Bigsby  Triple Eight High Steel Electric Guitar made for Joaquin Murphy (1947)

Bigsby Triple Eight Model High Steel Electric Guitar (1947), made in Downey, CA, natural varnish finish, bird's eye maple with aluminum fittings, original black hard shell case.

This instrument, personally handcrafted by Paul A. Bigsby for Joaquin Murphy in 1946-7, is one of the most historically significant steel guitars in existence. Built just after WWII by the seminal maker of early electric instruments for the era's most flamboyant and influential steel stylist, it is essentially the first prototype for the pedal steel guitar. This beautiful and imposing triple-eight console steel was the result of a master player and innovative craftsman combining their talents to create a truly magnificent showpiece like none seen before.

Paul A. Bigsby is a deserved legend in the history of American guitar making. Born in rural Kane, Illinois in 1899, he relocated to Los Angeles in the early 1910's, training as a highly skilled patternmaker. With a strong interest in motorcycle racing and cycle design, Paul became designer and foreman for the Crocker Motorcycle Company by the 1940's, personally building some of the most highly sought-after racing cycles ever made. He also served as a director of the Los Angeles Motorcycle Speedway Association.

One of Bigsby's cycle-enthusiast friends was the young Earl "Joaquin" Murphy, then an up-and-coming West Coast steel guitarist.

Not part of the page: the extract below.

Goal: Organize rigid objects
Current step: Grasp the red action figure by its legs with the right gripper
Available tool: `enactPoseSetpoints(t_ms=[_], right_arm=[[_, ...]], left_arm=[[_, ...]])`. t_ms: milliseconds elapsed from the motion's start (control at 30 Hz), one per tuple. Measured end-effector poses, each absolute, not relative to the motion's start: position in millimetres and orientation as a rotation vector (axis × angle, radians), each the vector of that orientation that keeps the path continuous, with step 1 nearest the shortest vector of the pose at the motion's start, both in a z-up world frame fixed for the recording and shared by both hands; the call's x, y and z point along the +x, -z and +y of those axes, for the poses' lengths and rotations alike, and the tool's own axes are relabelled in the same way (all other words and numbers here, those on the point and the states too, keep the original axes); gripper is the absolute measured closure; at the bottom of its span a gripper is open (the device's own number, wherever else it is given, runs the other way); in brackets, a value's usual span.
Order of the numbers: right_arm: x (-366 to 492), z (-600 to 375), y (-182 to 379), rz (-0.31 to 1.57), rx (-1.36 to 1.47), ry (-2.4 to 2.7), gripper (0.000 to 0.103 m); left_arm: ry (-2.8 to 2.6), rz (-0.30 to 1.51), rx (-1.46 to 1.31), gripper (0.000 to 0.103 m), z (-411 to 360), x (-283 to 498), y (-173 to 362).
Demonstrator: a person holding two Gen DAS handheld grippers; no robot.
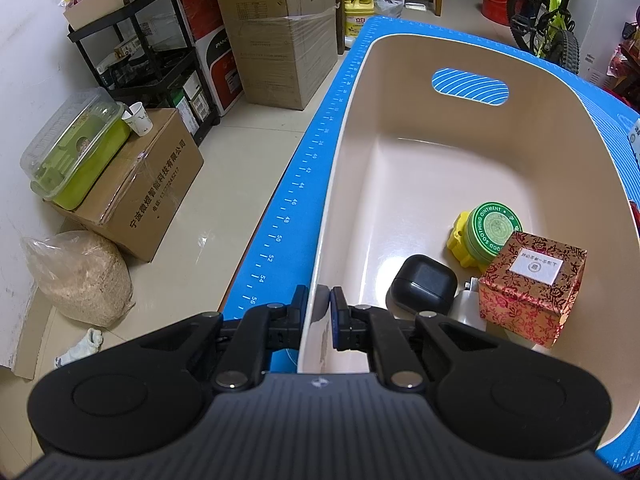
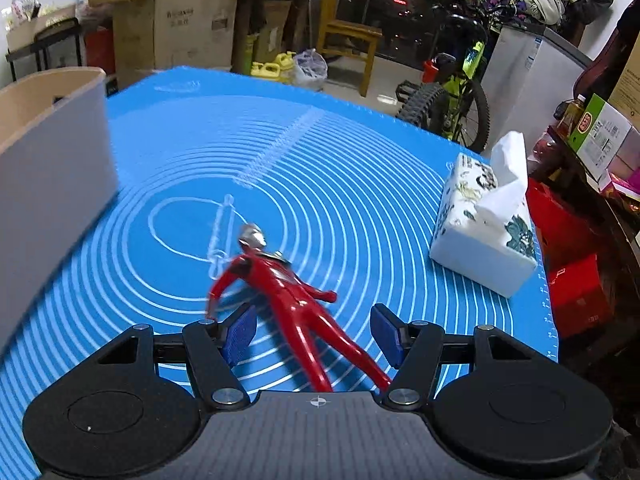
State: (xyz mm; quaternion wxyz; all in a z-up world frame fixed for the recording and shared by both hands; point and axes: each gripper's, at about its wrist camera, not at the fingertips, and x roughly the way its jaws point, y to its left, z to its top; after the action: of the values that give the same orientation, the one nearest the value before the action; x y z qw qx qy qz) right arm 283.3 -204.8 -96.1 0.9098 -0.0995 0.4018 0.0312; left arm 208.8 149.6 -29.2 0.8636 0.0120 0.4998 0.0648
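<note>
A beige plastic bin (image 1: 400,92) stands on the blue mat (image 1: 280,216). My left gripper (image 1: 320,300) is shut on the bin's near rim, one finger inside the wall and one outside. In the bin lie a green ointment tin (image 1: 496,228), a yellow piece (image 1: 462,240), a black case (image 1: 424,284), a red patterned box (image 1: 532,284) and a small white item (image 1: 466,304). In the right wrist view a red and silver toy figure (image 2: 288,280) lies on its back on the mat (image 2: 360,168). My right gripper (image 2: 314,322) is open, its pads either side of the figure's legs without touching them.
A white tissue box (image 2: 484,232) sits at the mat's right edge. The bin's grey outer wall (image 2: 52,184) rises at the left of the right wrist view. Cardboard boxes (image 1: 132,204), a black cart (image 1: 152,52) and a bicycle (image 2: 448,96) stand on the floor around the table.
</note>
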Motion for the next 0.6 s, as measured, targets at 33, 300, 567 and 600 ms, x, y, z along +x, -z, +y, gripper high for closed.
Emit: enactPoseSetpoints(t_ms=[33,300,567,600], right_arm=[[286.7,-205.5,100.1,0.833,-0.204,-0.063,0.033],[304.9,-214.4,112.2,0.860,-0.072,-0.100,0.042],[300.0,-201.3,106.8,0.894,-0.093,-0.131,0.056],[295.4,-199.1,105.8,0.881,-0.095,-0.131,0.056]], left_arm=[[-0.137,1.048,0.026,0.090,149.4,209.0,29.4],[-0.136,1.048,0.030,0.090,148.3,209.1,30.7],[-0.137,1.047,0.029,0.089,148.8,209.3,30.9],[-0.137,1.048,0.030,0.089,148.8,209.4,30.9]])
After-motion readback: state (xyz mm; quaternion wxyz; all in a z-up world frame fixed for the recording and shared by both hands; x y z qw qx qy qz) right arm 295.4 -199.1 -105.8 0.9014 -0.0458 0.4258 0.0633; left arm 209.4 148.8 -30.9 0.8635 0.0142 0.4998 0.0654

Hired by star Western swing band leader Spade Cooley while still a teenager, Murphy was considered the finest player of his day, influencing nearly every future steel guitarist in country music. His importance to the technical evolution of the instrument and his involvement with Paul Bigsby is less well known, but it was Murphy who first encouraged his motorcycle designer friend to build guitars. Dissatisfied by the steels commercially available, Murphy spurred Bigsby's earliest electric experiments and immediately used the first examples on stage and in the studio.

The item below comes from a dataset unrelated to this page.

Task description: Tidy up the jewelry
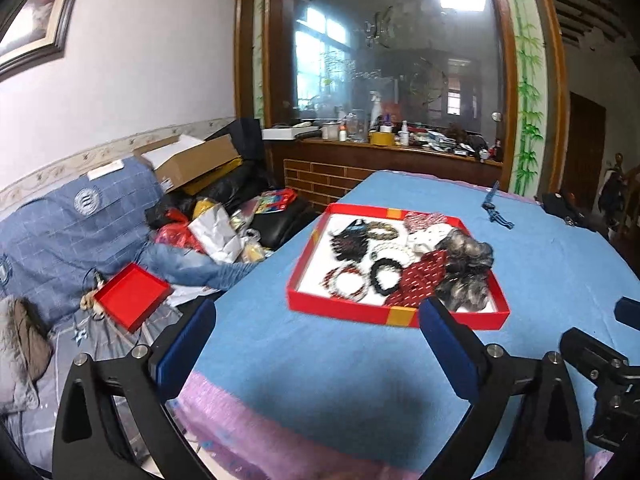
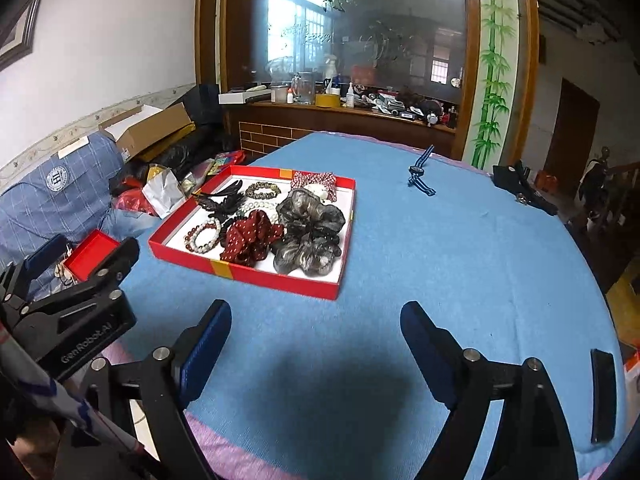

Joaquin Murphy began playing this guitar upon completion and it was used for hundreds of shows and on his most important and influential recordings. After owning it more than ten years, he traded it back to Bigsby in 1958 as the down payment on a new guitar. The instrument was subsequently sold to another steel guitarist who played it locally for many years before retiring.

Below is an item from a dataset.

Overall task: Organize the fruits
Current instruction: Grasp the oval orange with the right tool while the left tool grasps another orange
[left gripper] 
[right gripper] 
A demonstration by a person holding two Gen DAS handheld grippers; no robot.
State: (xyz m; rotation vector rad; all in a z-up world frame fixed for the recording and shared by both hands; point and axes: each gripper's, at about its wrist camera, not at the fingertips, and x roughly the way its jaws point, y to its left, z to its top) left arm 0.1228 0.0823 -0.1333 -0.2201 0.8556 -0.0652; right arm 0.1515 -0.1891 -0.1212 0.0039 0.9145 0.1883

While Murphy is known to have used at least four Bigsby-made guitars over the course of his career, he was quoted as saying that this original T8 was the “best guitar he ever owned.” Besides being featured on hundreds of the greatest 1940's and 50's country music records, this triple-neck steel is the only extant Bigsby instrument pre-dating Merle Travis’ Bigsby solid-body Spanish guitar. The Murphy triple-neck is not only the earliest known Bigsby instrument; it documents Bigsby's extraordinary skill and craftsmanship even at the beginning stage of his guitar-building career.

By 1947, guitarist/singer/songwriter Merle Travis was a recent West Coast transplant, often working with Murphy's sometime boss Tex Williams. Travis, another cycling enthusiast, soon struck up a friendship with Murphy, impressed both by Joaquin’s musicianship and with his newly acquired Bigsby triple-neck steel. Joaquin introduced Merle to Paul Bigsby, and besides talking motorcycles, they began discussing ideas for guitars. Bigsby soon designed an improved vibrato system for Merle’s Gibson, which became the prototype for the phenomenally successful Bigsby True Vibrato.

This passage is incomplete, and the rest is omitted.